Sermons

Summary: Three actions we can take when we’re tempted to think God has given up on us.

How many of you have seen the bumper sticker that says, "Be patient with me. God isn’t finished with me yet"? I’ve decided to create a new bumper sticker that responds to that one. My new bumper sticker will say, "I’m trying to be patient with you, but God is taking an awfully long time with you."

The reality is that we’re all in process when it comes to our spiritual lives. Our church mission statement says that our church exists to help unchurched people discover a relationship with Jesus Christ and to help Christians grow into fully devoted followers of Jesus Christ. Both of these tasks are process oriented. Some of you are here today, and you’re in the process of discovering a relationship with Jesus. You’re here to investigate the Christian faith, to learn about what the Bible really teaches, to watch the Christian faith embodied as we gather together for worship and service. This is a process, and we’re glad you’ve chosen to let us be part of that process in your life.

Others of us have discovered that relationship, and we’re in the process of growing into full devotion to Jesus. None of us will attain it in this life, but we’re moving toward the goal of full devotion to Jesus. Some of you are moving toward the goal quickly. This is often true during our first years of following Jesus, as we see lots of things changing in our lives. As we learn more about Jesus, we find our thinking transformed, our positions on political issues changing, our habits and attitudes being conformed to be more like Jesus. During those first years, it seems like everything’s changing quickly. Some of you are moving toward the goal more slowly. Just as our physical development slows the older we get, our spiritual progress can slow down after we’ve been Christians for a while. It’s harder to identify habits and attitudes that are changing, more difficult to track our progress. Yet even when we’re moving slowly, we’re still moving toward the goal of full devotion to Jesus Christ.

However, sometimes it seems like we stop moving forward in the spiritual life at all. We seem to stall in the spiritual life, and when that happens we feel stuck.We’re no longer feeling closer to God, no longer seeing God transform our habits and attitudes, no longer hopeful and optimistic that things will change. When that happens, we’re tempted to think that God has given up on us.

This exact thing happened to me about 13 years ago. At the time I was in my first year of seminary carrying about 16 units, working the graveyard shift at a hospital about 30 hours a week, and volunteering in ministry at our church plant in Ontario about 20 hours a week. Although my life was full of work, school, and ministry, I was neglecting my marriage. The more I neglected my marriage and focused on work, school, and ministry, the less close I felt toward my wife Chris. Gradually I started developing feelings toward another woman, a co-worker at the hospital. Although I never acted on the feelings, I nurtured those feelings in my heart for several months. My wife knew something wasn’t right, until finally I told her how I felt. When the dust finally settled, I wasn’t sure if my marriage was going to make it, I felt terribly guilty before God, I was no longer qualified to serve in the ministry I had been serving in, and I was questioning my calling to become a pastor. I had to confess to my wife, step down from ministry and confess to the pastor I was working with. I vividly remember one day sitting in my living room, staring at my apartment room wall, trying to figure out what else I could do with my life. I was convinced that God had given up on me because of what I’d done.

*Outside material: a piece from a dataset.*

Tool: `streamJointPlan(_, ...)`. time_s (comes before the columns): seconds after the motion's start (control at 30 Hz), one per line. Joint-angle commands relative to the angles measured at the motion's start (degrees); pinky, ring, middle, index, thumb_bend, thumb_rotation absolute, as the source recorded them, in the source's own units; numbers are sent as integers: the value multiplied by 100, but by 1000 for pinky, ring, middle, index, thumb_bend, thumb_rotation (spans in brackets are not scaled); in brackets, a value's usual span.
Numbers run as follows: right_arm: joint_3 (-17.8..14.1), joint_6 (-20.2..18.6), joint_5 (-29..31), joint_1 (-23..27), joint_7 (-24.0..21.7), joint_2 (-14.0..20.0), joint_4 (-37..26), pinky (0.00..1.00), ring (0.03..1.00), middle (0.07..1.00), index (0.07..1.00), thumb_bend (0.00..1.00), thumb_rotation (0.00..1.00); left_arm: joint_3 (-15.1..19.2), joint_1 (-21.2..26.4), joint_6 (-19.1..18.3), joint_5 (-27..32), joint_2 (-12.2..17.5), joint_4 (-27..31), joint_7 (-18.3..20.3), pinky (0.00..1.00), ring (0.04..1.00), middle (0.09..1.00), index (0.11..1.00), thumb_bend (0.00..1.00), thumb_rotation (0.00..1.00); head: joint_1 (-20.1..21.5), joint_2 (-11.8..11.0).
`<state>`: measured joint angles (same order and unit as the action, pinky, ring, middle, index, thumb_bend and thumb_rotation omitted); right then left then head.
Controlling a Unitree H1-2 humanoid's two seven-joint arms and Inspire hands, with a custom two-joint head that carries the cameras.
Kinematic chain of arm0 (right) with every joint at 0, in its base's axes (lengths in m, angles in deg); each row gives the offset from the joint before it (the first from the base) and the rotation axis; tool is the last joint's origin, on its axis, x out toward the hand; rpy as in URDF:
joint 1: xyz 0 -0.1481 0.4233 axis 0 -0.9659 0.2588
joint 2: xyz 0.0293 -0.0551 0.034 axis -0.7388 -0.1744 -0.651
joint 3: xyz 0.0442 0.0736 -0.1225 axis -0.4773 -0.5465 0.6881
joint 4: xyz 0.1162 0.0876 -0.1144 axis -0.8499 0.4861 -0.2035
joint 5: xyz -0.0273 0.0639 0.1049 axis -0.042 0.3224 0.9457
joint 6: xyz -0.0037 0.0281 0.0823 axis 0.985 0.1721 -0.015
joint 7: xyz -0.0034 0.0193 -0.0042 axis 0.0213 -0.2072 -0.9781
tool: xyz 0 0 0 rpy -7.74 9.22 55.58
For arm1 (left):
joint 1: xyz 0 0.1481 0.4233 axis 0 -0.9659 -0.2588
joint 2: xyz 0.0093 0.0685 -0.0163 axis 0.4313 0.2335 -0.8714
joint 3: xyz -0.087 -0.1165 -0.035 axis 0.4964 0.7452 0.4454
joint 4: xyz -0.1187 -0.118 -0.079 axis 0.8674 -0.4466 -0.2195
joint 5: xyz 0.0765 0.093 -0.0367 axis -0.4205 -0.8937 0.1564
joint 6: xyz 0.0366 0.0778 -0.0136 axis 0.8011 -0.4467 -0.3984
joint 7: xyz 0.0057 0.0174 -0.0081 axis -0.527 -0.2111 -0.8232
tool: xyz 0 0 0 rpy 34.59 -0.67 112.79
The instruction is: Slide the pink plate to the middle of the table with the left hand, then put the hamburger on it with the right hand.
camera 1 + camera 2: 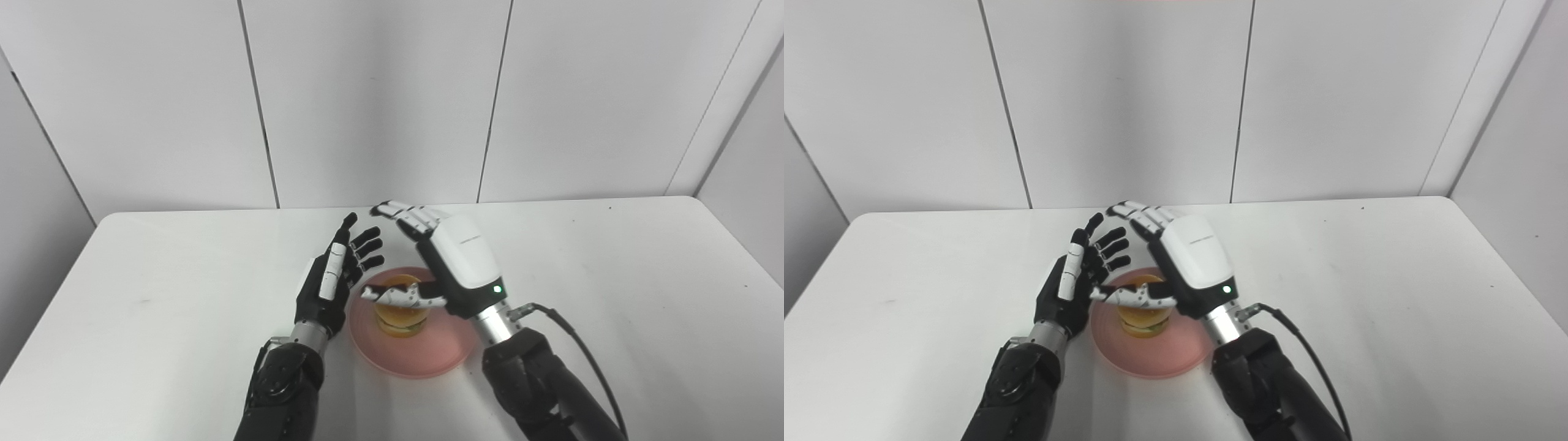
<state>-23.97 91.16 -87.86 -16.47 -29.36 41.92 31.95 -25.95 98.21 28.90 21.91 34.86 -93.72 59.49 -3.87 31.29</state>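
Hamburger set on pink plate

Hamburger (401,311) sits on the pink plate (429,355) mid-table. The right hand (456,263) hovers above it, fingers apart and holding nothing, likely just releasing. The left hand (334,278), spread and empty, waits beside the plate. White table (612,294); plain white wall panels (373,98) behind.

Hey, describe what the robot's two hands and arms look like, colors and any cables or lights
The left hand is mostly black with a white strip along one finger. The right hand has a white back shell, white-and-black fingers and a green light near the wrist. Both have silver wrists and black forearms; a black cable runs along the right arm.
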Motion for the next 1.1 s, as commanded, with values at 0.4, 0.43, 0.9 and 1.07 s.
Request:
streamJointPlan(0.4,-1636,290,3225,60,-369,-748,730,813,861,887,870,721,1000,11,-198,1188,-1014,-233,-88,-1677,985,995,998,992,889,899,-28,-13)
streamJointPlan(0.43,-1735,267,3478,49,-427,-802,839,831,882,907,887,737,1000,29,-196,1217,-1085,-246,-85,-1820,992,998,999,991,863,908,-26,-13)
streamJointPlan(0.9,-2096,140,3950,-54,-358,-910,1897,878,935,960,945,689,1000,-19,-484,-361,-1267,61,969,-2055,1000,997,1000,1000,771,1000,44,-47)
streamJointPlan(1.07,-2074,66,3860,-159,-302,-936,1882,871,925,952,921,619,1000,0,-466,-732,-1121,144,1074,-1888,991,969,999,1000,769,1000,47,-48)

If you’ve never wondered if God had given up on you, you will. When that happens, how can we be sure that God is not finished with us yet? Besides a bumper sticker slogan, what can we do to gain assurance of God’s continued care and guidance in our lives? That’s what I want to talk about today.

We’ve been in a series through the New Testament book of Romans called "Good News for Our Times." I’ve titled chapters 9 to 11 of Romans "The Good News About God’s Faithfulness," and in these chapters the apostle Paul has been wrestling with why the majority of Jewish people rejected Jesus as their Messiah. You see, Israel’s rejection of Jesus provides a test case for how God responds when God’s people blow it. In chapter 8 of Romans, Paul told us that God is able to work all things together for our good (8:28). Chapters 9 to 11 apply this principle to Israel’s failure to believe in Jesus as their Messiah; what good can God bring out of that? Israel’s rejection of Jesus would appear to mean that either God has given up on Israel or that God’s promises to Israel have failed. But Paul rejects both conclusions, and he claims that God is somehow using Israel’s failure for good. As Paul grapples with Israel’s unbelief, we’re going to find three actions we can take when we’re tempted to think God has given up on us. Paul applies these three actions to Israel, but they also apply to us.